Jokes aside I'm actually curious to see what happens when this one screws up. My money is on one of the Boston Dynamics dogs running in circles about 30 feet from the intended target without even establishing line of sight. They'll certainly have to test it somehow before it starts autonomously ordering drone strikes on innocent people's homes, right? Right?
Watts has always been a bit of a weird vector. While he doesn't seem a far righter himself, he accidentally uses a lot of weird far right dogwhistles. (prob some cross contamination as some of these things are just scientific concepts (esp the r/K selection thing stood out very much to me in the rifters series, of course he has a phd in zoology, and the books predate the online hardcore racists discovering the idea by more than a decade, but still odd to me)).
To be very clear, I don't blame Watts for this, he is just a science fiction writer, a particularly gloomy one. The guy himself seems to be pretty ok (not a fan of trump for example).
That's a good way to put it.
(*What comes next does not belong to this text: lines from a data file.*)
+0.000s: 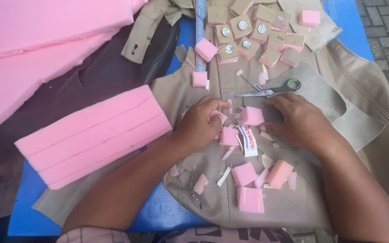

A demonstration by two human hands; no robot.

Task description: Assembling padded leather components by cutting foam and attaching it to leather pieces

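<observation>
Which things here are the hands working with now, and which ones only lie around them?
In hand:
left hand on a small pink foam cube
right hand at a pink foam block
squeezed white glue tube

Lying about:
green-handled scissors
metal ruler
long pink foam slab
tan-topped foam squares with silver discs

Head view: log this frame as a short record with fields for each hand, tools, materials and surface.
left hand: left hand rests on a small pink foam piece
right hand: right hand touches a pink foam cube
tools: scissors, metal ruler, glue tube
materials: large foam block; finished foam squares
surface: beige leatherette over blue table
</observation>
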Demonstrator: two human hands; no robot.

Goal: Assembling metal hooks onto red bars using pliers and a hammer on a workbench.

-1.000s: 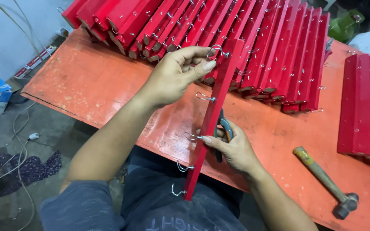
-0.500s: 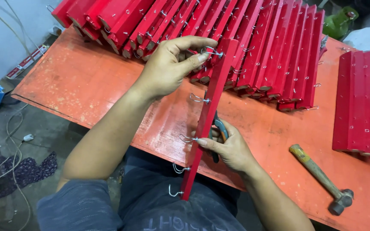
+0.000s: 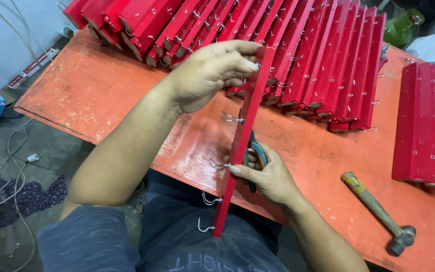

Another thing that was really en vogue at one point and might have been considered hard-ish scifi when it made it into Rifters was all the deep water telepathy via quantum brain tubules stuff, which now would only be taken seriously by wellness influencers.
not a fan of trump for example
In one the Eriophora stories (I think it's officially the sunflower circle) I think there's a throwaway mention about the Kochs having been lynched along with other billionaires on the early days of a mass mobilization to save what's savable in the face of environmental disaster (and also rapidly push to the stars because a Kardashev-2 civilization may have emerged in the vicinity so an escape route could become necessary in the next few millenia and this scifi story needs a premise).
Hot Take: the damage from RFK Jr will be limited by the fact that he's messing with the money for several large industries, particularly agriculture and pharmaceuticals. They have bottomless pockets and aren't afraid to bribe the bribable. There will be damage, but he'll be crushed like a bug in the end.
Also, he clearly annoys the orange guy, can offer him nothing in return now that the election is over, and has already been the victim of a ritual humiliation (e.g. being forced to partake in a McDonald's meal for the camera), which is the first sign of a Trump guy being de-emphasized.
prediction 1: he dies halfway through. funniest way would be another pandemic gets him
prediction 2: he doesn't die. it will be exactly the same as the first admin but infinitely worse. everyone will hate and backstab each other, they will constantly get fired and rehired and fired like reality tv, there will be a constant dribble of horrible things happening, then in four years there's a coup attempt
prediction 3: elon doesn't last a year, possibly doesn't even make it six months
Despite worrying my brains out about getting deported from my home of 14 years because I wasn’t born in this godforsaken place, I’m extremely excited that Elon will get fired in the next 6 months or less. Gives me life to think about him getting very publicly humiliated by an even greater piece of shit than he is.